RE: Time to embrace Islam!
December 1, 2019 at 7:29 am
(This post was last modified: December 1, 2019 at 8:03 am by R00tKiT.)
(November 30, 2019 at 6:59 pm)BrianSoddingBoru4 Wrote: Kidding aside, what would be the advantage to me of 'embracing Islam'? I've never, for as long as I can recall, been a believer in any religion. I'm in a gloriously happy marriage, I have friends and family who care about me, I have work that interests and engages me, my health is good, I've got bags of free time, and - while not exactly rich - I've done well enough to retire in a couple of years.
So, in what way do you imagine embracing Islam would make things better for me?
Boru
Congratulations first !
Objectively speaking, Islam doesn't guarantee a fulfilling life in the materialistic way. The very meaning of the word Islam is complete submission to the will of God, which means putting religion ahead of everything else. What one truly gets is a satisfactory answer to the big questions, and some sort of ultimate purpose to be pursued for the promise of heavenly afterlife. Everything else is regarded as means for the purpose. As a result, various aspects of life are rethought in Islam.
(November 30, 2019 at 10:01 pm)Grandizer Wrote: Reading the text in the image, they don't seem confident enough about the accuracy of these traditions. What they say in the image is its value in making for accuracy cannot be questioned, but this doesn't necessarily mean the accuracy of these traditions cannot be questioned. What I understand them to be saying is that this Isnad is a useful means to arrive at accurate truths, but only provided that it isn't riddled with fabrications and such, practices that were common and even tolerated.
In other words, "meh".
Well, the whole point of Isnad is to spot these fabrications. Also, the conditions for a hadith to be declared authentic or sahih' are pretty rigorous once one understands them. If this doesn't make one assured of the accuracy of Islamic traditions, then one should seriously study this science. Yes, it's a whole field of expertise and there are scholars who dedicated their lives to formalise it.
I agree there is no 100% certainty here, but one should try to avoid to be unreasonably skeptical. It's one thing to say that fabrications are common and that one should be extremely careful when looking for them. It's quite another to dismiss the entire tradition because elements of uncertainty - that scholars dealt with extensively - exist.

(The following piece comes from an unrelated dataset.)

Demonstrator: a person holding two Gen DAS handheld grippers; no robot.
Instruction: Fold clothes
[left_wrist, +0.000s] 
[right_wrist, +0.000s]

(November 30, 2019 at 10:01 pm)Grandizer Wrote: I've read the Qur'an, and it certainly doesn't deal with all aspects of life (unless you were just being rhetorical here). I also didn't get the impression it was the greatest literature of all time
Actually, for you to get the 'impression' it was the greatest literature of all time, you should be proficient in literary criticism first and have loads of other credentials. The sure fire way to get an objective opinion about the Qur'an is to simply go back to what experts had to say about it, and once we read them, we don't find much disagreement.
(November 30, 2019 at 10:01 pm)Grandizer Wrote: Again, this assumes the traditions are accurate, and if so, that Muhammad's contemporaries had easy access to the message at the time. So again, we're arguing from ignorance here, and arguments from ignorance don't work very well here.
It also assumes, by the way, that there is something so awesome about the book it couldn't have been rivaled, but it's not clear to me how this awesomeness has been measured. Sounds like a rather biased POV.
Checking accuracy is as I said a huge subject, a really huge one. The only way one can get a satisfactory answer is to study the basics of Isnad and see if they are reasonable enough according to his standards. And if they are, arguing from traditions isn't arguing from ignorance anymore.
I already explained the way the book was unrivaled : Muhammad said the words of the Qur'an spontaneously in real life situations, it's like a coming up with a landmark of literature out of thin air without any previous preparation. And you probably already know that Muhammad was reportedly illiterate.
And since Muhammad's religion was a threat to the entire Meccan cultural heritage, one would expect all the people proficient in Arabic to debunk his new book and expose all its flaws, or at the very least come up with rival books. But none of that happened.
(December 1, 2019 at 12:14 am)Fake Messiah Wrote: Well if you don't like "Mein Kampf" parallel then take another one: you didn't read "Dianetics" and yet you concluded that Scientology is fake and just lies and deceptions, as did Dawkins with your garbage religion.
Yeah, Islam is totally not comparable to Nazism... oh wait, it so is
https://www.theatlantic.com/internationa...th/355961/
Using extremes such as Nazism, Mein Kampf and such, just to dimiss our religion as garbage before reading its book, is hardly more than garbage claims.
Also, the link provided says some countries consider apostasy, and not atheism per se, to be a crime. Apostasy is the religious equivalent of treason in common law.